- Atru Atru
- Coordinates: 24°49′N 76°38′E﻿ / ﻿24.81°N 76.63°E
- Country: India
- State: Rajasthan
- District: Baran (Hadoti Region)

Government
- • Type: Democratic
- • Body: Municipal Council
- • Pradhan: Smt.Vandana Nagar (INC)
- • Member of Parliament Jhalawar-Baran (Lok Sabha constituency): Dushyant Singh (BJP)
- • Member of Legislative Assembly Atru-Baran Legislative constituency: Radheshyam Bairwa (BJP)
- Elevation: 289 m (948 ft)

Population (2011)
- • Total: 11,141
- Demonym: Rajasthani

Languages
- • Official: Hindi, English
- • Native: Hadoti
- Time zone: UTC+5:30 (IST)
- PIN: 325218
- Telephone code: 07451
- Sex ratio: 940 ♀/♂
- Website: lsg.rajasthan.gov.in/ulbatru/

= Atru =

Atru is a town in the Baran district in Rajasthan, India.
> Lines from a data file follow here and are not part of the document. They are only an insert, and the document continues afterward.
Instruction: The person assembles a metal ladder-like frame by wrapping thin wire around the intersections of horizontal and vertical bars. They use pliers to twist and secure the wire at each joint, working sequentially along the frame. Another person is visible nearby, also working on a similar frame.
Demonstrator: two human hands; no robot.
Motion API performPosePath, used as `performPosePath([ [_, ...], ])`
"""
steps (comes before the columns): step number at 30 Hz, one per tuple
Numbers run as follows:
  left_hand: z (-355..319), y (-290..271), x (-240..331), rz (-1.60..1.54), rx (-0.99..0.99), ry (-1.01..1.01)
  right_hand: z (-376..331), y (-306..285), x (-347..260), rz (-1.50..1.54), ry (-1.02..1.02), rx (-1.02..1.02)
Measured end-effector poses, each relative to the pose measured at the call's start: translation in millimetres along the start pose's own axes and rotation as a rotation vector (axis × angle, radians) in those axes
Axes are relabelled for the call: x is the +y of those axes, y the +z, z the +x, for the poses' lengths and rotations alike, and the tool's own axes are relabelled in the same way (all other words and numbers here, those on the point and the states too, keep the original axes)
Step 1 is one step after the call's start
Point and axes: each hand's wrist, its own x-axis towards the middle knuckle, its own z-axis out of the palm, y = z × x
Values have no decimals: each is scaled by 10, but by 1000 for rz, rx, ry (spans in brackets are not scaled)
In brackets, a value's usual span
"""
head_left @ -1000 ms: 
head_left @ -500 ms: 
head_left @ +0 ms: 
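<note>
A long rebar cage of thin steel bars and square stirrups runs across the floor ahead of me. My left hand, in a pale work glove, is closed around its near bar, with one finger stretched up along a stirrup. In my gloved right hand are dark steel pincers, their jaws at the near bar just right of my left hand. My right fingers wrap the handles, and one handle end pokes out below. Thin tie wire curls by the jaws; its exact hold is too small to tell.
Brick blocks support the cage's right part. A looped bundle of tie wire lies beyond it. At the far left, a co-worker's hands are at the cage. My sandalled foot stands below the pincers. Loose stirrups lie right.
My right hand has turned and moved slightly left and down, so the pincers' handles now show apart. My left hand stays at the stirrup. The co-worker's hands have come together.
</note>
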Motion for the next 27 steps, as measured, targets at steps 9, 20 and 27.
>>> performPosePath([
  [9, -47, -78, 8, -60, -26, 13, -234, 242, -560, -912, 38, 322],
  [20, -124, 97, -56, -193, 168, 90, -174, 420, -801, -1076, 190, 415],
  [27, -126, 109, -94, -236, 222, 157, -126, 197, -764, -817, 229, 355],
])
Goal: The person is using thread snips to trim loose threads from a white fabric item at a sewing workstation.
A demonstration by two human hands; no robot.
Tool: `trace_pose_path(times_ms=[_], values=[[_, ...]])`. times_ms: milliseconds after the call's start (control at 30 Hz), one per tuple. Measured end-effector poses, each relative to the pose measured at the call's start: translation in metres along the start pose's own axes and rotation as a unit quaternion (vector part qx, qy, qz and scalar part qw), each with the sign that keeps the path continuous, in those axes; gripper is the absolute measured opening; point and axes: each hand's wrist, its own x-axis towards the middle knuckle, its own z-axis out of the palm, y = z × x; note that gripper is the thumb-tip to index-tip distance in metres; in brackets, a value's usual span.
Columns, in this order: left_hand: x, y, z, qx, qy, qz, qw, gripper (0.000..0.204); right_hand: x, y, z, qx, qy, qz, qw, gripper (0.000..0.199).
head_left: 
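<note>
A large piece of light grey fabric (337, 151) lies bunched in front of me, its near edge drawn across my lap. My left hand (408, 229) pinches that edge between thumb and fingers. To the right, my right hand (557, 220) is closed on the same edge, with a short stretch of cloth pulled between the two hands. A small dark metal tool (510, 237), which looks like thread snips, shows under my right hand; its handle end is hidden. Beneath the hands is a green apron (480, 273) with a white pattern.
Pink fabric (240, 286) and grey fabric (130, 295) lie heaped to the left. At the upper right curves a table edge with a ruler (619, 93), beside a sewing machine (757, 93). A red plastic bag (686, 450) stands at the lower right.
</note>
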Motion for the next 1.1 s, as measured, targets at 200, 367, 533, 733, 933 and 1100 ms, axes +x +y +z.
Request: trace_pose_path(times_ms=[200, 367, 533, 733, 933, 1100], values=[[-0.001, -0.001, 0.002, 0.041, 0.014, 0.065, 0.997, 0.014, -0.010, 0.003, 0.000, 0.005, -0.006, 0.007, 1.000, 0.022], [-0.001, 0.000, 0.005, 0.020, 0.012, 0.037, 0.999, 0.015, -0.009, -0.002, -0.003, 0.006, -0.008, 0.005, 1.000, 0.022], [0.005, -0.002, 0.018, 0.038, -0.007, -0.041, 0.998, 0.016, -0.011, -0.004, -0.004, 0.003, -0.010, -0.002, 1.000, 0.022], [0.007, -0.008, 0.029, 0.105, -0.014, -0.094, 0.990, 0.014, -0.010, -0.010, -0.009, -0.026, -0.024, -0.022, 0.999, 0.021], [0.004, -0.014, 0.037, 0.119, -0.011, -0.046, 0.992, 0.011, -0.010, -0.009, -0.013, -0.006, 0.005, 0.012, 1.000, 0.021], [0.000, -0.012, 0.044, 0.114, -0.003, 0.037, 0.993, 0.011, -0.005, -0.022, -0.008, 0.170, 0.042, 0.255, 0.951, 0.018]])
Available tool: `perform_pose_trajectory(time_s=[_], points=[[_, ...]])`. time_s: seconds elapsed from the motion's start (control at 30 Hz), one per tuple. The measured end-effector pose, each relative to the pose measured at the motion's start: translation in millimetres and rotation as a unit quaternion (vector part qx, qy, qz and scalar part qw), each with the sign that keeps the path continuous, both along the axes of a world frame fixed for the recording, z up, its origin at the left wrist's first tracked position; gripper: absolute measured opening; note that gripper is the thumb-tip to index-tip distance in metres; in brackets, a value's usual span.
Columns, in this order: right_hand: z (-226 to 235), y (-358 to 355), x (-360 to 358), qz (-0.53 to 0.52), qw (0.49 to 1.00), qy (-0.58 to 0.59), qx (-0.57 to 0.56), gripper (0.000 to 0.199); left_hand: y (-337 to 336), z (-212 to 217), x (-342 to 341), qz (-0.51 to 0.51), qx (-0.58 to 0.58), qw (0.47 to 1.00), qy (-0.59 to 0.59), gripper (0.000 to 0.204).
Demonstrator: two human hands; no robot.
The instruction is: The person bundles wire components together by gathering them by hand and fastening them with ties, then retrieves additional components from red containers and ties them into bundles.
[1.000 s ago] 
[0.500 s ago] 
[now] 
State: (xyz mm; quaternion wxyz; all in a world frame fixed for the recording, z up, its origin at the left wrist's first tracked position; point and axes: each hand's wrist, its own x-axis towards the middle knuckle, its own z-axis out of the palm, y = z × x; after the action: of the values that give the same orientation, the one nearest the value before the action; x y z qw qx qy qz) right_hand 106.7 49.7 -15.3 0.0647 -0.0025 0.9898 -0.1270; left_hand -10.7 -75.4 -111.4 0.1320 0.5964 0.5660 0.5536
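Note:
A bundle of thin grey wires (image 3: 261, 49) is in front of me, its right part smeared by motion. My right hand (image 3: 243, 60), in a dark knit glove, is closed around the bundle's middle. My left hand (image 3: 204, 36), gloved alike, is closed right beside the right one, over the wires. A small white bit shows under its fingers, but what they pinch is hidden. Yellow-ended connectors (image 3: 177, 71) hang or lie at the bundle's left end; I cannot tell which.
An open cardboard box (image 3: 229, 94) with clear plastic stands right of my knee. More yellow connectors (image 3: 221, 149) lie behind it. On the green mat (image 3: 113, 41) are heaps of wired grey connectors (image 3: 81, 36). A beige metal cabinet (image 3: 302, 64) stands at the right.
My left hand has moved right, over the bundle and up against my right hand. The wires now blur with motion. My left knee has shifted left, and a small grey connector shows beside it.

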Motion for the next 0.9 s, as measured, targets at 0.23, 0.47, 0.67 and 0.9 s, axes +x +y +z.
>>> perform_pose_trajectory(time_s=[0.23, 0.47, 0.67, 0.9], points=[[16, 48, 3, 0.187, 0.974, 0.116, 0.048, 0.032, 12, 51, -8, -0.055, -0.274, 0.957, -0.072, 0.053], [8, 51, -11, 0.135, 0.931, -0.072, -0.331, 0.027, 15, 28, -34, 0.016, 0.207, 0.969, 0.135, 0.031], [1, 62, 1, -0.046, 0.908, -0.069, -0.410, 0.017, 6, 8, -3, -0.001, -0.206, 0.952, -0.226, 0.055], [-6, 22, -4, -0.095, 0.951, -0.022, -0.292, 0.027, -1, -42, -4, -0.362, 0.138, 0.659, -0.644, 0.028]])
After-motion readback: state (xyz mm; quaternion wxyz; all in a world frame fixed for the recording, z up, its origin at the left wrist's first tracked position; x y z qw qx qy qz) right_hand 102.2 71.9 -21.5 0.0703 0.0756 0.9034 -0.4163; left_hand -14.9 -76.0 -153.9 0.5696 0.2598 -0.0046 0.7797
It is a tehsil of Baran around 30 kilometres south of the Baran district.

== History ==

A 1257 CE inscription of the Paramara king Jayavarman II was found on the pillar of the Gadgach temple in Atru. The 6-line inscription records the grant of a village to a poet. It is possible that Jayavarman extended the Paramara territories in present-day Rajasthan, resulting in his conflict with the Chahamana rulers of Ranthambore.

== Politics ==

The Member of Parliament from Atru is Dushyant Singh, who is a member of the BJP and also the son of ex-Rajasthan chief minister Vasundhara Raje.

==Climate==

The town has a dry climate except during the monsoon season. The summer runs from March to mid-June, as in most parts of the country. The period from mid-June to September is the monsoon season, and the period from October to mid-November constitute the post-monsoon or retreating monsoon season. January is generally the coldest month with an average daily maximum temperature of 24.3 °C (75.8 °F), and an average daily minimum temperature of 10.6 °C (51.1 °F). Usually, the town has a dry climate except during monsoon season, when the weather becomes humid. The months from November to February constitute winter. The average rainfall experienced by the town is around 895.2 mm (35.2 inches).